◆ Exercise aim ◆
After finding the line containing "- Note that" below, please output that line and each following one through the line containing "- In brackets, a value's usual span", exactly as written.

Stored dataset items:
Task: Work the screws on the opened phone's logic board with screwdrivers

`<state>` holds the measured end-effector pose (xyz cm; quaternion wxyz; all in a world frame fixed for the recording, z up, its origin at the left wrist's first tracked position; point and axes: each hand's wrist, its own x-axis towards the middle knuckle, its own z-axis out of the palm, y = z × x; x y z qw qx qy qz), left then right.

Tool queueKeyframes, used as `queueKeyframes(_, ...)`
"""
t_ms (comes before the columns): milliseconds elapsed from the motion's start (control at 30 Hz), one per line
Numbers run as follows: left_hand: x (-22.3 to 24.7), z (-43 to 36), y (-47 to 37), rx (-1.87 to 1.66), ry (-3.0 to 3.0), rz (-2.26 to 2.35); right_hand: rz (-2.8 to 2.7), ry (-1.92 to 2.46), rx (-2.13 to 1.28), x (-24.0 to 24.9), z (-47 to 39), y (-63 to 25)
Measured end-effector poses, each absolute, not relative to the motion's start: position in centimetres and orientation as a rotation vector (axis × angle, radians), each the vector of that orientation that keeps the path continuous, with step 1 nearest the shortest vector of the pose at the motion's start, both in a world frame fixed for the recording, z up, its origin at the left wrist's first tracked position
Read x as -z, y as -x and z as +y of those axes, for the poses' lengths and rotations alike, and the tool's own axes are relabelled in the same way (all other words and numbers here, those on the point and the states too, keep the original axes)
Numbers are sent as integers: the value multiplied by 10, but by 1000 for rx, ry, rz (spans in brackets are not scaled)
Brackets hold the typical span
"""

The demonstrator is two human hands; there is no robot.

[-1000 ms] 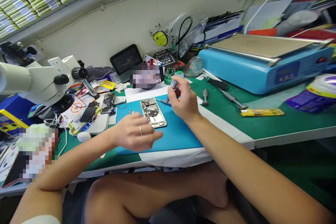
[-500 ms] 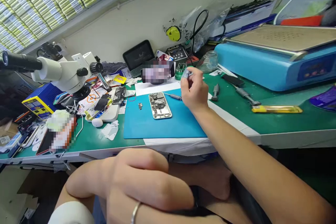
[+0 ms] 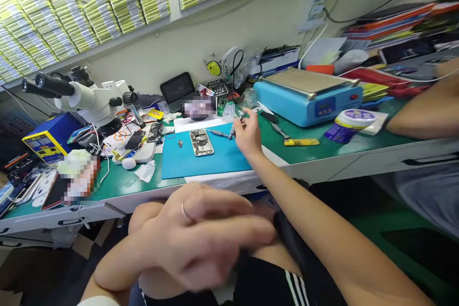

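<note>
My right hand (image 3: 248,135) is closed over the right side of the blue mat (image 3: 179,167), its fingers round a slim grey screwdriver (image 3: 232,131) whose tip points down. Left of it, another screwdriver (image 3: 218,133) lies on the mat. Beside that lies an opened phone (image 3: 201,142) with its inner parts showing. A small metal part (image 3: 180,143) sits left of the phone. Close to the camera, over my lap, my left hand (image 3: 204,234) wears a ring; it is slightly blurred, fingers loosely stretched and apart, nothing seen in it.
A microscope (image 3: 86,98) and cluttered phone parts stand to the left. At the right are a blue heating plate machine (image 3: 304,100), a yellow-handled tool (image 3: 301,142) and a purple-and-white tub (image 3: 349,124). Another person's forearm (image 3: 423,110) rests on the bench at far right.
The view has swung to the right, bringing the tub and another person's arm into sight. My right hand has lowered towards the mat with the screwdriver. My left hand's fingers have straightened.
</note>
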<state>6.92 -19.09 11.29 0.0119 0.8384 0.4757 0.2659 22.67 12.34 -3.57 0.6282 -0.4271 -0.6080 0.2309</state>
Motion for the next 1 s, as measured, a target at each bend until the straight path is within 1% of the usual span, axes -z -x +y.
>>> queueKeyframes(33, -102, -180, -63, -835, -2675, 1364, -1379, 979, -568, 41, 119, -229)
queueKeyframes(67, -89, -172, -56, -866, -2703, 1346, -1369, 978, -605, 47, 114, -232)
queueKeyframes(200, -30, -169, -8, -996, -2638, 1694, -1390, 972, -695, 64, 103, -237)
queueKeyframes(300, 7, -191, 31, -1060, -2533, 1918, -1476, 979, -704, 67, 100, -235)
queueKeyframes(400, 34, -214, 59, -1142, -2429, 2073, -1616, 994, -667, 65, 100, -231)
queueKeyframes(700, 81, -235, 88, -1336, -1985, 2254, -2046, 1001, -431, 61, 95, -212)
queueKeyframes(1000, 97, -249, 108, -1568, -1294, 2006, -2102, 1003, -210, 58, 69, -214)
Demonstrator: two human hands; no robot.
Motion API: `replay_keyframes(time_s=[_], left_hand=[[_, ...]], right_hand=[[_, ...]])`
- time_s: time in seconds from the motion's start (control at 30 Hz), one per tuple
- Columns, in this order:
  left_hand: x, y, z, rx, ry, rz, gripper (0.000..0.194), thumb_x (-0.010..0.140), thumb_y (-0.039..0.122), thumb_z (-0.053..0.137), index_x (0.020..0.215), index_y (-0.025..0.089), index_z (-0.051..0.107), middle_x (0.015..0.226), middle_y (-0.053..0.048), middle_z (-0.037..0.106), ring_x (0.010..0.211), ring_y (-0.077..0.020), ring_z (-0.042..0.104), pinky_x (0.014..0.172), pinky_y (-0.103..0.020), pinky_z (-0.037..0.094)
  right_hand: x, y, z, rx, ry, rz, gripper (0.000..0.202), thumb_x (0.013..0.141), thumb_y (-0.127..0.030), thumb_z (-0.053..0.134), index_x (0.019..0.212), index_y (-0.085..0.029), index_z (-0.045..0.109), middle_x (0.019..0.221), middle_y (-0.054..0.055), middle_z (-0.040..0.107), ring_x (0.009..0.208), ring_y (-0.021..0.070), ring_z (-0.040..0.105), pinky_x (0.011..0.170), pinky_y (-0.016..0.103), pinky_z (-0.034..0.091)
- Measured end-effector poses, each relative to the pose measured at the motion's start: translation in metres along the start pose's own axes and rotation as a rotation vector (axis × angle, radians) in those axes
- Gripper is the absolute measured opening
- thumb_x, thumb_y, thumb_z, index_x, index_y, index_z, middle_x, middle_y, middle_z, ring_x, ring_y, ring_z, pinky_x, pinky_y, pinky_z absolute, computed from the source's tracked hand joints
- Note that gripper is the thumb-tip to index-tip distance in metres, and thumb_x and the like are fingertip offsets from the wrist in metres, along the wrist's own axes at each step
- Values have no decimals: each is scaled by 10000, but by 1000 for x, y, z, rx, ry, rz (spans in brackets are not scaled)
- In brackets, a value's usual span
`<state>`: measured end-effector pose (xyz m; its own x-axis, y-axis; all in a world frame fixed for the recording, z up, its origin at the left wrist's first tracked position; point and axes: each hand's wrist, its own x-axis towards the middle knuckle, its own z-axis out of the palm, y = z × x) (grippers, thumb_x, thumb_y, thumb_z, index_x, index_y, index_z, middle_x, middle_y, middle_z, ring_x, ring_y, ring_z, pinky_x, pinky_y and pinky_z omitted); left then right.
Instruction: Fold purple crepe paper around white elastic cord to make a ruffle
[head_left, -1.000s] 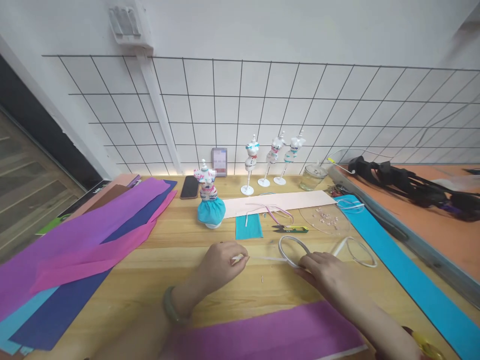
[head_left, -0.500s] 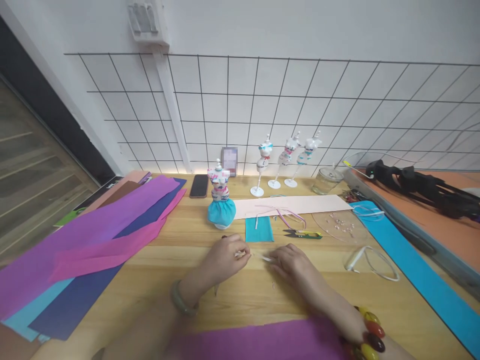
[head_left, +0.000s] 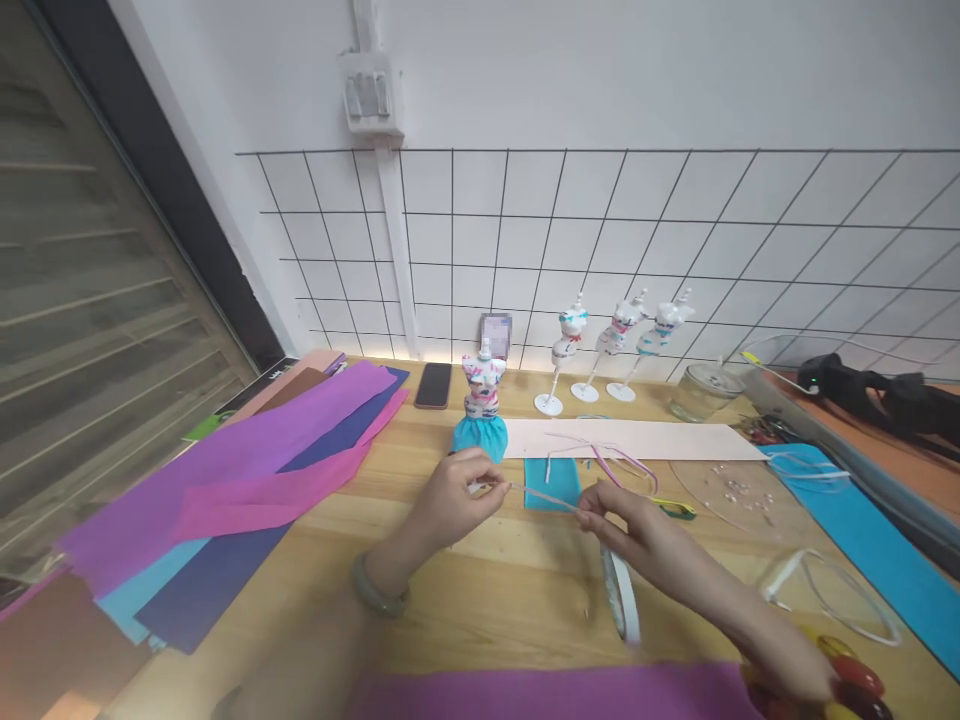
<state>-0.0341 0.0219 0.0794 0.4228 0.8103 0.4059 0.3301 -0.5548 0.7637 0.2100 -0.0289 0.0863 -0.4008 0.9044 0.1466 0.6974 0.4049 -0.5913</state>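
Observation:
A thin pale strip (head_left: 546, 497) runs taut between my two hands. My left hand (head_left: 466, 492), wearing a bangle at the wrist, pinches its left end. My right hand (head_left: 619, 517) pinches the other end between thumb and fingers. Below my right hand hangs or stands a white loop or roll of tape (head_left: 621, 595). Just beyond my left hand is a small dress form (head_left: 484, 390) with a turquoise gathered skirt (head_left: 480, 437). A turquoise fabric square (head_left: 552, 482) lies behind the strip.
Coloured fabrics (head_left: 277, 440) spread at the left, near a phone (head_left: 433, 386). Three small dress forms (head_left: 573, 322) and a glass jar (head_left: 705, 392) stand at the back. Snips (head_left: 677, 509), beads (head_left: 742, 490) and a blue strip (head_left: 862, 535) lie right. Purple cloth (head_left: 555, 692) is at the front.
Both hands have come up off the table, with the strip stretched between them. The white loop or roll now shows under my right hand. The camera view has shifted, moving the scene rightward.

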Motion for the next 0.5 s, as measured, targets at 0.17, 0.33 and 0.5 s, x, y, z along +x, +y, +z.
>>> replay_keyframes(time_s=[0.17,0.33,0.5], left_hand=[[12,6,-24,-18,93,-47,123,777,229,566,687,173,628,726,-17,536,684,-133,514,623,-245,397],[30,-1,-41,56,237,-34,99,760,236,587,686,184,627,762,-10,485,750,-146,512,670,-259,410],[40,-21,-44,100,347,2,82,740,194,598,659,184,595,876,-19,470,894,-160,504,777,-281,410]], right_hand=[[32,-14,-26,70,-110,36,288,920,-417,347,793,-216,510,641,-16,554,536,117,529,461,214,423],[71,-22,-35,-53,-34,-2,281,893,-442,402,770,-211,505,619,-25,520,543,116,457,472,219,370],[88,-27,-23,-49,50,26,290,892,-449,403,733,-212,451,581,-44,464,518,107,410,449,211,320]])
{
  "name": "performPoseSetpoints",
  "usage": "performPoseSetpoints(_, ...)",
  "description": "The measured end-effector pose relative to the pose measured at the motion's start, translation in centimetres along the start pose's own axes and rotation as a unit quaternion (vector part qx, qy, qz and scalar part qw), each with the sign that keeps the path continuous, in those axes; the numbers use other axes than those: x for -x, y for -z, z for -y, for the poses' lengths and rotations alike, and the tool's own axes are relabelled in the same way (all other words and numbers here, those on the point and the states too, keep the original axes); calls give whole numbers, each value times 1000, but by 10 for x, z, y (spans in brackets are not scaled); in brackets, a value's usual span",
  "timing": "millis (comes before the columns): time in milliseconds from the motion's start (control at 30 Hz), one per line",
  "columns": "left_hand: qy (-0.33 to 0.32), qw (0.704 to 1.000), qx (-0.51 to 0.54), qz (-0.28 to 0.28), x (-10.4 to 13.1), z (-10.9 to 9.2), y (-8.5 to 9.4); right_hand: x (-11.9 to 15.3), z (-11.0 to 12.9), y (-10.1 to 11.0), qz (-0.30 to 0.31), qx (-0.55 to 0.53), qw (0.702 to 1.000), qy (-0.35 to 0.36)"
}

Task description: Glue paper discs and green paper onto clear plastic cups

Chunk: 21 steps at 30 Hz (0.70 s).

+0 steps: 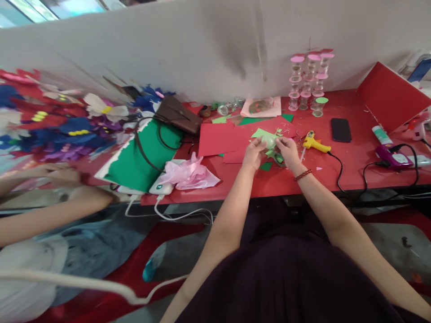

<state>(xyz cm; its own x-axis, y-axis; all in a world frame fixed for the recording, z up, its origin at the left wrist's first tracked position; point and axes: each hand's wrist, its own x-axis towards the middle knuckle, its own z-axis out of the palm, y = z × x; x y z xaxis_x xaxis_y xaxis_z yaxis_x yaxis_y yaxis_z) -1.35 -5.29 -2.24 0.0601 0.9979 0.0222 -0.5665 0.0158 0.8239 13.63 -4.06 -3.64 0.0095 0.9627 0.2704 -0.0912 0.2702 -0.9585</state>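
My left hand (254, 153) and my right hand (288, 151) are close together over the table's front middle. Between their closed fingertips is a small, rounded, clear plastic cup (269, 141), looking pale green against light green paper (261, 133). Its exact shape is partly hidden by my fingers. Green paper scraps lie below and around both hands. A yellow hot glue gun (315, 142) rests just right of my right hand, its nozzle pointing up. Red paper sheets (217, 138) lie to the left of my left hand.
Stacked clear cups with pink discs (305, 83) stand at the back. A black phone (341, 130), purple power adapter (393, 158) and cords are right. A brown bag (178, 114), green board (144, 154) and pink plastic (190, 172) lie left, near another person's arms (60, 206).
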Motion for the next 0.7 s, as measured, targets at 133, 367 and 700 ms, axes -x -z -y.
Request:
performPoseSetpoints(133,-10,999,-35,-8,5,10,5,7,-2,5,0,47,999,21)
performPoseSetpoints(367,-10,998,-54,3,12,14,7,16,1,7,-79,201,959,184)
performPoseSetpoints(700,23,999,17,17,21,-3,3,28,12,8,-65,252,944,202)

◆ Response to this task ◆
- Note that gripper is the thumb-tip to index-tip distance in metres, and thumb_x and the like are fingertip offsets from the wrist in metres, along the wrist's own axes at each step
- Values have no decimals: each is scaled by 10000, but by 1000 for x, y, z, rx, ry, rz (spans in brackets are not scaled)
- In brackets, a value's usual span

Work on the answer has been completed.